As desired, embodiments of the disclosure may include a supervisory controller 62 with more or fewer components than are illustrated in FIG. 5. Additionally, certain components of the example supervisory controller 62 shown in FIG. 5 may be combined in various embodiments of the disclosure. The supervisory controller 62 of FIG. 5 is provided by way of example only.

References are made to block diagrams of systems, methods, apparatuses, and computer program products according to example embodiments. It will be understood that at least some of the blocks of the block diagrams, and combinations of blocks in the block diagrams, may be implemented at least partially by computer program instructions. These computer program instructions may be loaded onto a general purpose computer, special purpose computer, special purpose hardware-based computer, or other programmable data processing apparatus to produce a machine, such that the instructions which execute on the computer or other programmable data processing apparatus create means for implementing the functionality of at least some of the blocks of the block diagrams, or combinations of blocks in the block diagrams discussed.

These computer program instructions may also be stored in a non-transitory computer-readable memory that can direct a computer or other programmable data processing apparatus to function in a particular manner, such that the instructions stored in the computer-readable memory produce an article of manufacture including instruction means that implement the function specified in the block or blocks. The computer program instructions may also be loaded onto a computer or other programmable data processing apparatus to cause a series of operational steps to be performed on the computer or other programmable apparatus to produce a computer implemented process such that the instructions that execute on the computer or other programmable apparatus provide task, acts, actions, or operations for implementing the functions specified in the block or blocks.

One or more components of the systems and one or more elements of the methods described herein may be implemented through an application program running on an operating system of a computer. They may also be practiced with other computer system configurations, including hand-held devices, multiprocessor systems, microprocessor-based or programmable consumer electronics, mini-computers, mainframe computers, and the like.

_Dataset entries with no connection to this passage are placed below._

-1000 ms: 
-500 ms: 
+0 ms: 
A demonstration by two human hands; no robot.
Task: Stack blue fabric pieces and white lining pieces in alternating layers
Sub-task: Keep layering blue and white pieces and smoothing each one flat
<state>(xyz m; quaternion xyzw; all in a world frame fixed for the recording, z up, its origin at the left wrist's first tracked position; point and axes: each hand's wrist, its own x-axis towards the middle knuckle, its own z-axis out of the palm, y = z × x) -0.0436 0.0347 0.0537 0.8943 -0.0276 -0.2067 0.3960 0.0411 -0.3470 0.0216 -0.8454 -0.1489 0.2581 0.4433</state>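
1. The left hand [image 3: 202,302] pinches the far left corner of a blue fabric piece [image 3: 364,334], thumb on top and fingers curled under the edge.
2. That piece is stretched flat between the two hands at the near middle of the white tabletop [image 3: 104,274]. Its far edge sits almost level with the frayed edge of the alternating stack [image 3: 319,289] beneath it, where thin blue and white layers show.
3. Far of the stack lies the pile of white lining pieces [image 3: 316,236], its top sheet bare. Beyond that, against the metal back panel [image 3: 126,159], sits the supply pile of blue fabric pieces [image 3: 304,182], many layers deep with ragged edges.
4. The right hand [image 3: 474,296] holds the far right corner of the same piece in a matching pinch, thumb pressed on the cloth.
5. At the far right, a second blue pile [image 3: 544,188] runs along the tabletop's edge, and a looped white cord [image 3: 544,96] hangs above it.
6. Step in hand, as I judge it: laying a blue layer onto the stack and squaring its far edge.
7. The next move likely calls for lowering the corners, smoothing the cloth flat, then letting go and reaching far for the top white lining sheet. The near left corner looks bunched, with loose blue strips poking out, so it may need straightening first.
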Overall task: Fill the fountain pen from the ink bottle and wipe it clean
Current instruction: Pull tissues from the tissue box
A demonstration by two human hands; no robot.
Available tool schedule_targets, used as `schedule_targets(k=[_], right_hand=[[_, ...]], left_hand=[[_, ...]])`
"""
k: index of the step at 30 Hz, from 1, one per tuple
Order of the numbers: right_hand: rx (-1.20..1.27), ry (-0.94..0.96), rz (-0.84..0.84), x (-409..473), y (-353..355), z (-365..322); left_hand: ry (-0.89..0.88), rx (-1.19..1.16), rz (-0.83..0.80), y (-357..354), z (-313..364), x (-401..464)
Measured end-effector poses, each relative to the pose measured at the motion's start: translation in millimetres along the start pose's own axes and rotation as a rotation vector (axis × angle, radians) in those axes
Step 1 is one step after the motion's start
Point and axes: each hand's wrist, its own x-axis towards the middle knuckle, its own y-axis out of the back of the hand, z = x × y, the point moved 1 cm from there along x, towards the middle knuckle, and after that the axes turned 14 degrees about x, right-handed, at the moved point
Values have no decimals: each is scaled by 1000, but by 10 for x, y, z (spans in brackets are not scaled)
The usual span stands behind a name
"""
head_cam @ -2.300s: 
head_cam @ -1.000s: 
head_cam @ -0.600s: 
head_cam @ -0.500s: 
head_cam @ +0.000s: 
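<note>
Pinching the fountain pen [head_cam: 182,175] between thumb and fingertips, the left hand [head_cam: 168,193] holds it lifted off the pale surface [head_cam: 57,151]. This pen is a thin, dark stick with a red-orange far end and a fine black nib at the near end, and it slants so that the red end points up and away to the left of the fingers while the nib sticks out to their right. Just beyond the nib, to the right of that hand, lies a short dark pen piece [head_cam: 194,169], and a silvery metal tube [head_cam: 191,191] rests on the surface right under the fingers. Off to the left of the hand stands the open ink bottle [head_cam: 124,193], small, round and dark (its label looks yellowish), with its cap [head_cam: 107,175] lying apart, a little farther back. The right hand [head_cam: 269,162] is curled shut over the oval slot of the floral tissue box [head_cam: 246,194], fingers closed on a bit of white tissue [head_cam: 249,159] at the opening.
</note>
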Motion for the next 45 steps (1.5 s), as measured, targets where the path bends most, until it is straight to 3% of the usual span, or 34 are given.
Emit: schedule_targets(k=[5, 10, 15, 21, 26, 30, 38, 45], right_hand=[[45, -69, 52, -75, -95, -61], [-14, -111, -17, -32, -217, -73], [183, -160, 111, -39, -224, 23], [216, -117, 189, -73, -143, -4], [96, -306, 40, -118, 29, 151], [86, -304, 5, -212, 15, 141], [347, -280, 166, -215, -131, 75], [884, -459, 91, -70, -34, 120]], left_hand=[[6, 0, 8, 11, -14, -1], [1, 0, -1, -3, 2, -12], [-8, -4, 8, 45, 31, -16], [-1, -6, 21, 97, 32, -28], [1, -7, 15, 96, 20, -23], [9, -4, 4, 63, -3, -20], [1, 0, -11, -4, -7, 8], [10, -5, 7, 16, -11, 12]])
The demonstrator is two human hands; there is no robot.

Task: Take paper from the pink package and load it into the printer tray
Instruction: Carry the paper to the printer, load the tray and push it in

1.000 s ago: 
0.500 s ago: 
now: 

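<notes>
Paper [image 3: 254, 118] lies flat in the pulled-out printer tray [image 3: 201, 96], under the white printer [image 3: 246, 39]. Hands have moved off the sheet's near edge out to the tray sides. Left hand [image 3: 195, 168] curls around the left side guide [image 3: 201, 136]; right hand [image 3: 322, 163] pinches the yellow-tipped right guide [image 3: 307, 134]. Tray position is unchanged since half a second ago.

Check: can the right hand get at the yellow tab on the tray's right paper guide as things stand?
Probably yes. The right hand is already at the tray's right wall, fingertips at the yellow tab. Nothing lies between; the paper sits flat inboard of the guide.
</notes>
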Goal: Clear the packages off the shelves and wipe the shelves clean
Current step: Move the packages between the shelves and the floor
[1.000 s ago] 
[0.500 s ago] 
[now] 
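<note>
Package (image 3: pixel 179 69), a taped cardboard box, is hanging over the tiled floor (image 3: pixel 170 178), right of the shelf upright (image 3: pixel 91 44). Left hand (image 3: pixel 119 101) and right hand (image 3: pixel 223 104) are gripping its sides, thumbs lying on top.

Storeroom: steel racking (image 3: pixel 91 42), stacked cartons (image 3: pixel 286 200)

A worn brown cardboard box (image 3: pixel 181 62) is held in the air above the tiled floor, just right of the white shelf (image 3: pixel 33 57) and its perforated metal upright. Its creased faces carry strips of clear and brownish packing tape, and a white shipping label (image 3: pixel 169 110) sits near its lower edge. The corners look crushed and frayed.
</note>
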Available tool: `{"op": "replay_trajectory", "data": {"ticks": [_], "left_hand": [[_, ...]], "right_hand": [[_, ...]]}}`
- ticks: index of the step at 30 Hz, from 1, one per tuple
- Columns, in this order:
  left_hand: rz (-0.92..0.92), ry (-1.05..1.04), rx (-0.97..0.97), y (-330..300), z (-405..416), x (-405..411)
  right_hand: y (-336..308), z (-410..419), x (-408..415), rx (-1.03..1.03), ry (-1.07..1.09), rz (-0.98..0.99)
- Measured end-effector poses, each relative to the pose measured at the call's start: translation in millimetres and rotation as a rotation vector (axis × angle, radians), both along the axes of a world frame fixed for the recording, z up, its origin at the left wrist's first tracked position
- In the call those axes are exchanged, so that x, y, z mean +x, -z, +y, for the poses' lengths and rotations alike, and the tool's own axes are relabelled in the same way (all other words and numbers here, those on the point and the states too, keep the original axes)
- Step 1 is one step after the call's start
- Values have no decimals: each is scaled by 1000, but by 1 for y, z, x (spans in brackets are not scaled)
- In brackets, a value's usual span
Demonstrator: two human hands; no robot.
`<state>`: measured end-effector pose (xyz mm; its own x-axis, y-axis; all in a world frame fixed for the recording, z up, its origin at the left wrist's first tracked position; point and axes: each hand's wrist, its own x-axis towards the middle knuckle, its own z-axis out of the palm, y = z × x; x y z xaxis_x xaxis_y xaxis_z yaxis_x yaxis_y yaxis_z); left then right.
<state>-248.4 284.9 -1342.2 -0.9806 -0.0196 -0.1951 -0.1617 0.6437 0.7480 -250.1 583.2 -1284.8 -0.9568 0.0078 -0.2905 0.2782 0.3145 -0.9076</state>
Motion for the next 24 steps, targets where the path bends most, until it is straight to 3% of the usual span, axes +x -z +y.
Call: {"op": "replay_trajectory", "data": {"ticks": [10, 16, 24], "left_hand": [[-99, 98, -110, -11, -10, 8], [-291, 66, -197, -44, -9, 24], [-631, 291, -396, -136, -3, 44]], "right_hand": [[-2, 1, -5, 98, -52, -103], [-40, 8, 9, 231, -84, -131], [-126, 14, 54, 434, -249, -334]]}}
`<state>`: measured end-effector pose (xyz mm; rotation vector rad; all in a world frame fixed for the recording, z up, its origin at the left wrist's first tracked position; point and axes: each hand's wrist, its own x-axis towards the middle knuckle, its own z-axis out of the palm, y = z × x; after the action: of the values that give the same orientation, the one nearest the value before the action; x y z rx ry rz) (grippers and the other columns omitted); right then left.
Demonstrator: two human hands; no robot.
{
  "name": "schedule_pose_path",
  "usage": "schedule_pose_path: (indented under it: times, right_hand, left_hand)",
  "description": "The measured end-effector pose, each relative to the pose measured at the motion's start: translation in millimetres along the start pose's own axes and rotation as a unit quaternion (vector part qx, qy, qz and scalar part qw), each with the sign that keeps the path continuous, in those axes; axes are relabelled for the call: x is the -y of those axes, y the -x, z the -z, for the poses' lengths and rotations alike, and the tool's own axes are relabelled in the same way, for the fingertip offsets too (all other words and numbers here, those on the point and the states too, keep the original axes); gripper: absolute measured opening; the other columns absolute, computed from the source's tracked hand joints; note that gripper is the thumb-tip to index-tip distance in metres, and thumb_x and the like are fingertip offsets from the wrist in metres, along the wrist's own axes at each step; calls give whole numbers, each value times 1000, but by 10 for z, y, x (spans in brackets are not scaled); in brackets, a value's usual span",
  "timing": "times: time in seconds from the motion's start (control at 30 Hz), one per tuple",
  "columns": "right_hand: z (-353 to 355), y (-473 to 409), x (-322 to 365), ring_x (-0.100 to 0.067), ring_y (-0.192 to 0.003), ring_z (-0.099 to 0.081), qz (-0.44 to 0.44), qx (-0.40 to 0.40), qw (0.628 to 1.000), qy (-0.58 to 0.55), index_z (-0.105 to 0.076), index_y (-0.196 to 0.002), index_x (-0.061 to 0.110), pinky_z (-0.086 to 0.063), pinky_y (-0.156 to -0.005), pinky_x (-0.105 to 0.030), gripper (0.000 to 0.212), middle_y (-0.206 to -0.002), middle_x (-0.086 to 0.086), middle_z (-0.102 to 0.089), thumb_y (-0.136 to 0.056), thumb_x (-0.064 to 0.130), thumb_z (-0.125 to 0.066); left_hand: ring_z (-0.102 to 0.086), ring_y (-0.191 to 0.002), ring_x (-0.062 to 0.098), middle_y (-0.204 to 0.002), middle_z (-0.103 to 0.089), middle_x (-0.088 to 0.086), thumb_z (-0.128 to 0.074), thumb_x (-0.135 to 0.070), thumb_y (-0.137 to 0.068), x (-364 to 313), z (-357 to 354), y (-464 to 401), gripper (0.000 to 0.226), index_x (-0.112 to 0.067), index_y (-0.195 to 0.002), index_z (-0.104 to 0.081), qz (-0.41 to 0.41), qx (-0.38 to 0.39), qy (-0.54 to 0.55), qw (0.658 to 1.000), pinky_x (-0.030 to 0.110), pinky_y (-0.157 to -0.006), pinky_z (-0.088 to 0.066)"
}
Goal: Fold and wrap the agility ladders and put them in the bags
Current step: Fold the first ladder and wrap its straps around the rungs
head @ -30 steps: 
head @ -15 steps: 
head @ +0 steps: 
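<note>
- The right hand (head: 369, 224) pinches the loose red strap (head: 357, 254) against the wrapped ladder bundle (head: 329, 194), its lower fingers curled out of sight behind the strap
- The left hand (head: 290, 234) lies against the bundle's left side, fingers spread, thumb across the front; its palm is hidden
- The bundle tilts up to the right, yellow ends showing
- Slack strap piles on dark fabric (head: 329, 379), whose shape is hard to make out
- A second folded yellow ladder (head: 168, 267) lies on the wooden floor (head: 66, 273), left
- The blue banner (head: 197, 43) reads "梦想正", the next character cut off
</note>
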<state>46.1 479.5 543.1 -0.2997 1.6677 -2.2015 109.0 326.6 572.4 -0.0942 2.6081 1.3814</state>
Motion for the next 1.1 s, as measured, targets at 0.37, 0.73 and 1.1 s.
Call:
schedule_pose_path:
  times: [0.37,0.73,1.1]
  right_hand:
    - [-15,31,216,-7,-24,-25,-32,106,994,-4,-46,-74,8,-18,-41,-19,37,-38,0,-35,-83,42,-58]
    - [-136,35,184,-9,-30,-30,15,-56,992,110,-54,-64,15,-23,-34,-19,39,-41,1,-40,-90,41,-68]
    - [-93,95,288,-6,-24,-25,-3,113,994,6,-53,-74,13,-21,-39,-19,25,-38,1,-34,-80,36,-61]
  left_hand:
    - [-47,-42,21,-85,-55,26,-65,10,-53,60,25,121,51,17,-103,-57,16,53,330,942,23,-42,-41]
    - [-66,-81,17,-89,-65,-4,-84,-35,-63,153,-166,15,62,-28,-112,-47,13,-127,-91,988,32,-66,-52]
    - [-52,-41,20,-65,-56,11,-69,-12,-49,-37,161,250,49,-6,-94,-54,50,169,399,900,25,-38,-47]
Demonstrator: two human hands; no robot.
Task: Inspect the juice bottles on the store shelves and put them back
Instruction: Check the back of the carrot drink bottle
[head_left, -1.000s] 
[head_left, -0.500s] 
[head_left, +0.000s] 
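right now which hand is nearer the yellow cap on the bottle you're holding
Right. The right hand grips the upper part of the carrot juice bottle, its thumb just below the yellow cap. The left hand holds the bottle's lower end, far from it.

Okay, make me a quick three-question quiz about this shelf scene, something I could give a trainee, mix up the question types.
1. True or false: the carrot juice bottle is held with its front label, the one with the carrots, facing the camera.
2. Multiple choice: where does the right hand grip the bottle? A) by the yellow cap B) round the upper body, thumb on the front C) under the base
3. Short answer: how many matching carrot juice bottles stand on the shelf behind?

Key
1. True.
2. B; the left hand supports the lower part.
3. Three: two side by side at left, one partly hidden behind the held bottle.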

Application programs that are components of the systems and methods described herein may include routines, programs, components, data structures, etc. that may implement certain abstract data types and perform certain tasks or actions. In a distributed computing environment, the application program (in whole or in part) may be located in local memory or in other storage. In addition, or alternatively, the application program (in whole or in part) may be located in remote memory or in storage to allow for circumstances where tasks can be performed by remote processing devices linked through a communications network.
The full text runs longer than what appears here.